- [Requirement]
Copy nothing from the entries below except the lines from the one containing "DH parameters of" through the one containing "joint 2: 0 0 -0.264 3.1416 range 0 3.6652", and copy those exactly.

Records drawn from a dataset
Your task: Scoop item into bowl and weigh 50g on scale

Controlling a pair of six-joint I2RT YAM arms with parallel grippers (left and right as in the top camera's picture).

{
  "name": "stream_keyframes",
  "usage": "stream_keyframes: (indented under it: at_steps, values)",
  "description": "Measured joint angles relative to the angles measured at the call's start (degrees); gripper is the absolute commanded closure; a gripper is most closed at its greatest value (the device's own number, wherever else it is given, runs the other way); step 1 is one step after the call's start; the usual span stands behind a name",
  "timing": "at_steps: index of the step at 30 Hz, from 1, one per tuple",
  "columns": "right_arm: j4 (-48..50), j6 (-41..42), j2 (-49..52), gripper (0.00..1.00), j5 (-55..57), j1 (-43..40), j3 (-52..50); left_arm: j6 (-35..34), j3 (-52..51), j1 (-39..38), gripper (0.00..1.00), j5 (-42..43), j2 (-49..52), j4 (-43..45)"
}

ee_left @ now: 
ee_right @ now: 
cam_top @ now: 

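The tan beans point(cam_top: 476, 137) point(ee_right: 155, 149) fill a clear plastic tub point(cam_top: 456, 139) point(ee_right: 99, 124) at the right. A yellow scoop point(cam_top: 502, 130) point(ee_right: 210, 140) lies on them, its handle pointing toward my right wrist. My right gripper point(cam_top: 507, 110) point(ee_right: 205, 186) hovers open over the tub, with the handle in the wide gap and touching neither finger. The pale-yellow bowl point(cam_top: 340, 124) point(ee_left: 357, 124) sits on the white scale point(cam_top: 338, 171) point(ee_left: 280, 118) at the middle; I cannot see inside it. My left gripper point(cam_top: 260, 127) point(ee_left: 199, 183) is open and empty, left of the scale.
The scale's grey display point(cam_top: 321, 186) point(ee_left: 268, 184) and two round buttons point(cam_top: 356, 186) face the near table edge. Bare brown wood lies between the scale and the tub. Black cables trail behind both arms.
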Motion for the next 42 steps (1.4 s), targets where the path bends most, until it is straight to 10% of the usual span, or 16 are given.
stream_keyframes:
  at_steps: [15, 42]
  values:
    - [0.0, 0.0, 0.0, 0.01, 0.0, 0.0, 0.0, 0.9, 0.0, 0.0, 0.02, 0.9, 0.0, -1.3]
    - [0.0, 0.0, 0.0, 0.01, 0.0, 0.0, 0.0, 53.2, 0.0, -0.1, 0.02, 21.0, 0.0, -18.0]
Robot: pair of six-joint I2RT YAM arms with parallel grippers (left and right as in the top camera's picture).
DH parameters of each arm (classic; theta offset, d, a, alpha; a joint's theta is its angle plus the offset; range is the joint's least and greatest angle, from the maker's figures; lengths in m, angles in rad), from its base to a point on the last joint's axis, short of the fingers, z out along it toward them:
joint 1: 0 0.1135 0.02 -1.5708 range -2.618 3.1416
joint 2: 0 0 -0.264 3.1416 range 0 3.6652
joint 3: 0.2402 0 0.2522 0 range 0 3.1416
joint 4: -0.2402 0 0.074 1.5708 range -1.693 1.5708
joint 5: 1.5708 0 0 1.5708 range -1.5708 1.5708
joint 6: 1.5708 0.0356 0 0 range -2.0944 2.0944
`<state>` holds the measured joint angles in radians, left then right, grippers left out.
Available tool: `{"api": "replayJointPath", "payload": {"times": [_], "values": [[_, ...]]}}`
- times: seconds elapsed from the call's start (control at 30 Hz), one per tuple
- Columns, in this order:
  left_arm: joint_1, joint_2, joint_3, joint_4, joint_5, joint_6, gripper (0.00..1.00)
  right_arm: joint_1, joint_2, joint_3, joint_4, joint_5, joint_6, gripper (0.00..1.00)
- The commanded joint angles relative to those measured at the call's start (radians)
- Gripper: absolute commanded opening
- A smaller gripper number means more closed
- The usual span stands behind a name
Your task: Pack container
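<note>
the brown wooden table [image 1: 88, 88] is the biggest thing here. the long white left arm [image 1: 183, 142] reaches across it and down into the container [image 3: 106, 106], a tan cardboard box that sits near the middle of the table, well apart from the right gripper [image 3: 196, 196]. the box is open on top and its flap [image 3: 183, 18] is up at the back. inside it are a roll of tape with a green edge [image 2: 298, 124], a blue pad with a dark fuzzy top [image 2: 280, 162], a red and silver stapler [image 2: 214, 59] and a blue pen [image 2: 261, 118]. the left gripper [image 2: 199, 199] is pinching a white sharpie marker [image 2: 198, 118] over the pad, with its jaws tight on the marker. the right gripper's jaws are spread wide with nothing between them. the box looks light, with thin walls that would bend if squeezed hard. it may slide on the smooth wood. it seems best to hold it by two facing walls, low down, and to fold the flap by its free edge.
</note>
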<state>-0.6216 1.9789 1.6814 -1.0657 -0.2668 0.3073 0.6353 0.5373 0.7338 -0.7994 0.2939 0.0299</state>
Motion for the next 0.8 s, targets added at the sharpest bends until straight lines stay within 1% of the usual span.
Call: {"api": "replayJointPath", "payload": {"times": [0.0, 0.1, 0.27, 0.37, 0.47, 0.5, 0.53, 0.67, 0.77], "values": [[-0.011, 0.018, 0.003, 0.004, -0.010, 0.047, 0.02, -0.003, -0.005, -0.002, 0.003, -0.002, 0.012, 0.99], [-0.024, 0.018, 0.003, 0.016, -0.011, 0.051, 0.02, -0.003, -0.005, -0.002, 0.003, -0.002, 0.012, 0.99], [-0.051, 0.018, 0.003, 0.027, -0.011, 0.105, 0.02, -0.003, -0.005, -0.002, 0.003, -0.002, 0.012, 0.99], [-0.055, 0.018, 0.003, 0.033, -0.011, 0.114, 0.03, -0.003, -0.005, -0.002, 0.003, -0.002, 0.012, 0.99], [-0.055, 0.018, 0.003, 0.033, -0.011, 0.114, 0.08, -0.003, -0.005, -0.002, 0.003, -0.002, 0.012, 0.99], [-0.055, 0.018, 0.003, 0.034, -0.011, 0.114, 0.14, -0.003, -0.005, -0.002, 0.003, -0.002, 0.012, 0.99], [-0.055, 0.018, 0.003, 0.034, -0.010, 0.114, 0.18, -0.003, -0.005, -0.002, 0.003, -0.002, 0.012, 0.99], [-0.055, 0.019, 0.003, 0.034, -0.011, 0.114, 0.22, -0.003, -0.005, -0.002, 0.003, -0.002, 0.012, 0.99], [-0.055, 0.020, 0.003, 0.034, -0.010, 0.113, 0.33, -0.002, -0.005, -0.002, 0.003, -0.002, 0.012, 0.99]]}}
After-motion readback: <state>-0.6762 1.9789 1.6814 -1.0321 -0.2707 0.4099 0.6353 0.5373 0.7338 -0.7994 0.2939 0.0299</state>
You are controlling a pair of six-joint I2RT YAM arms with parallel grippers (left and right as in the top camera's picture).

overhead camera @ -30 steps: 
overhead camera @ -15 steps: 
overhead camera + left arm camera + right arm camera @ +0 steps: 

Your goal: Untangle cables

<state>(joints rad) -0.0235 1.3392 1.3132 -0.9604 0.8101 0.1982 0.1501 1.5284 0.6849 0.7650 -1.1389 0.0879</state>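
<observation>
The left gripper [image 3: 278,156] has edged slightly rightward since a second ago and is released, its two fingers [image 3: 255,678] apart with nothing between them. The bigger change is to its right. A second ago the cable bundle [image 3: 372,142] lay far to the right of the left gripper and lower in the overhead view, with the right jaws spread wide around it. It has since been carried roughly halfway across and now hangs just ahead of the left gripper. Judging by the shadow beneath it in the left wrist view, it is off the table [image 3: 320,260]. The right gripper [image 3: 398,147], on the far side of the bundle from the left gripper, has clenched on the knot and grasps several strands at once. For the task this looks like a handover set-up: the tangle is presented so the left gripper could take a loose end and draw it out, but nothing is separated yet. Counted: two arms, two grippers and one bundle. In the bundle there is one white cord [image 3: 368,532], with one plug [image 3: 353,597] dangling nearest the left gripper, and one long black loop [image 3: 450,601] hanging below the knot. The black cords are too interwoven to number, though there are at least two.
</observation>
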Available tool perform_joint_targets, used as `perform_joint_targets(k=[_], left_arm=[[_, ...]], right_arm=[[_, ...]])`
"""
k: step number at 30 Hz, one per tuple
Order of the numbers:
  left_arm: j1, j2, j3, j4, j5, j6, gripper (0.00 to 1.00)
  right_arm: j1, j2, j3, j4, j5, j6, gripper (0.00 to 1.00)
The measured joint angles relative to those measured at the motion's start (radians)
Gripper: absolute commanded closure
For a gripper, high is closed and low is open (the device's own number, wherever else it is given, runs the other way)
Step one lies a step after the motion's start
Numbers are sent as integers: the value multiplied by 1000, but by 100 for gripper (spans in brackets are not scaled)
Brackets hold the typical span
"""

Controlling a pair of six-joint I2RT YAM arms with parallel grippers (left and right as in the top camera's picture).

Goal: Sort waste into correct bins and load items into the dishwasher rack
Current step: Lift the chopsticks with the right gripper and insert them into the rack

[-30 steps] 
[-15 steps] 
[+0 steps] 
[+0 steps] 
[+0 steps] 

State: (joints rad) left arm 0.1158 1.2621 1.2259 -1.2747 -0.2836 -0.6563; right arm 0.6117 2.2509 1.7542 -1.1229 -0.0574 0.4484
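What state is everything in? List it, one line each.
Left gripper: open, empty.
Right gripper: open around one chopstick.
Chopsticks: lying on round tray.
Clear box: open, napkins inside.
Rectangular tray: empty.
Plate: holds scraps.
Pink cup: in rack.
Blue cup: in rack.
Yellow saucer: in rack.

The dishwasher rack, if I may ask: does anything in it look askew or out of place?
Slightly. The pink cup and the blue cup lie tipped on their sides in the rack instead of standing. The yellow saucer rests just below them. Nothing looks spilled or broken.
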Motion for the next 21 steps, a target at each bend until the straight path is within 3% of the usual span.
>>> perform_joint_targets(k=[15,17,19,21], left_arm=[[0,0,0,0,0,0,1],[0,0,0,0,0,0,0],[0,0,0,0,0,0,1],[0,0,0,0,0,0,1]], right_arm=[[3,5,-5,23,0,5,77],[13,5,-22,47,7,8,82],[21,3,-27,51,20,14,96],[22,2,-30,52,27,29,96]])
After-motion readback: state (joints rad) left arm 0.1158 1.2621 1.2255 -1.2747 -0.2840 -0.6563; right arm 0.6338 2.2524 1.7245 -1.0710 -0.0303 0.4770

- [Written solution]
DH parameters of each arm (classic; theta offset, d, a, alpha; a joint's theta is its angle plus the offset; range is the joint's least and greatest angle, from the maker's figures; lengths in m, angles in rad), from its base to a point on the last joint's axis, short of the fingers, z out along it toward them:
joint 1: 0 0.1135 0.02 -1.5708 range -2.618 3.1416
joint 2: 0 0 -0.264 3.1416 range 0 3.6652

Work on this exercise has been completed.